• _TASK DIRECTIONS_:
Please repeat the records below exactly, from the first line through the line containing "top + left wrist", and nothing more.

+++

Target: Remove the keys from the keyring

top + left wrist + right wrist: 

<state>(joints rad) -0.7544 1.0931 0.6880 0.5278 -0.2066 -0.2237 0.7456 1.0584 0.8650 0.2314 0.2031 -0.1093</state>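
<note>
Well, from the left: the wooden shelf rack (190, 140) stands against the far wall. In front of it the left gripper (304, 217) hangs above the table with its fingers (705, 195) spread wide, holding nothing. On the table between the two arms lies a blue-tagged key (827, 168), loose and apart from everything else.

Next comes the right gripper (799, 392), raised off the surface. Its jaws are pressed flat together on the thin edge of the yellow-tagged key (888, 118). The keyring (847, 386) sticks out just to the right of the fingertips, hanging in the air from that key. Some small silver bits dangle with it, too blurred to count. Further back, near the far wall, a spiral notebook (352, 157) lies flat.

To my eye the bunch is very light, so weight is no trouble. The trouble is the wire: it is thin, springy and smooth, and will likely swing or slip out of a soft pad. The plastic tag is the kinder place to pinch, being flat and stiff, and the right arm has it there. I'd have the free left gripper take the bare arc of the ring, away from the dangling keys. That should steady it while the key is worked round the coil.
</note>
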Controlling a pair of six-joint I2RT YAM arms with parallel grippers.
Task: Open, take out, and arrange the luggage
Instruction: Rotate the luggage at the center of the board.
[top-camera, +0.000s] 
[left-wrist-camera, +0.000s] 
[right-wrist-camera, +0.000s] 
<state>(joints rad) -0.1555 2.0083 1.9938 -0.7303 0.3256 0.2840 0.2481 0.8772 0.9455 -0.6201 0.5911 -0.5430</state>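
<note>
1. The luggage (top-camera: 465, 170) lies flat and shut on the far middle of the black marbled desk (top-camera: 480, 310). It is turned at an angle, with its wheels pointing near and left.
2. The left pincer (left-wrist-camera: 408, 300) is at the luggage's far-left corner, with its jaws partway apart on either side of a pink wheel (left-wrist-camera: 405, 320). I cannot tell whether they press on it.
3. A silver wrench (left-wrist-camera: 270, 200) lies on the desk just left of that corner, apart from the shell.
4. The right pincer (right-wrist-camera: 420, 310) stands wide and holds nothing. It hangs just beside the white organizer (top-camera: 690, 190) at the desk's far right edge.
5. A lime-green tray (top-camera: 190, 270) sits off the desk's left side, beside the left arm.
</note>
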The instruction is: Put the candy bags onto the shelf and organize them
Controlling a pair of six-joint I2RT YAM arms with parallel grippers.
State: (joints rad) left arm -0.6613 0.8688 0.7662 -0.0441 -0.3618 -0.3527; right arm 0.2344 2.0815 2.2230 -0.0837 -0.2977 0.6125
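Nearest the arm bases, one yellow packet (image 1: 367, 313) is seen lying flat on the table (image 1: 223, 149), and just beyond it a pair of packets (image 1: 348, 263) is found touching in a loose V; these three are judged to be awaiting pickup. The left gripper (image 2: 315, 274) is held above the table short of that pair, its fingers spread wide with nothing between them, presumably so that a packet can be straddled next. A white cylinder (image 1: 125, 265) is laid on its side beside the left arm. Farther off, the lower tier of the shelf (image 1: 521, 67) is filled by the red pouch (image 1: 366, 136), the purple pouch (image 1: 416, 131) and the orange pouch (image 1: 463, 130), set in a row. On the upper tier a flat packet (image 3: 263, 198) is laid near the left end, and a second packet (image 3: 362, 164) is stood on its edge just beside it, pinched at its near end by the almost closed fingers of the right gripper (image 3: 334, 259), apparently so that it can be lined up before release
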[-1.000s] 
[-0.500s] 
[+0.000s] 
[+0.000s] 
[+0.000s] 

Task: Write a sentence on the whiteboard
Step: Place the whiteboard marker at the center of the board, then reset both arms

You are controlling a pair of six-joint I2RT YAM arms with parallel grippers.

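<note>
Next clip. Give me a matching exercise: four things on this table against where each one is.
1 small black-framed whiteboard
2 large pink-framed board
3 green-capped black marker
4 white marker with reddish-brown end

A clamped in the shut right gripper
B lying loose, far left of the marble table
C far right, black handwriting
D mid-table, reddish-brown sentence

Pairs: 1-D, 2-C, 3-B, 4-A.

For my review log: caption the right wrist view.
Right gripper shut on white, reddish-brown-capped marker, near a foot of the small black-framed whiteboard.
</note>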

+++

• _EXERCISE OUTPUT_:
Target: Remove the keys from the keyring

top + left wrist + right wrist: 

With the answer given, the exercise is closed.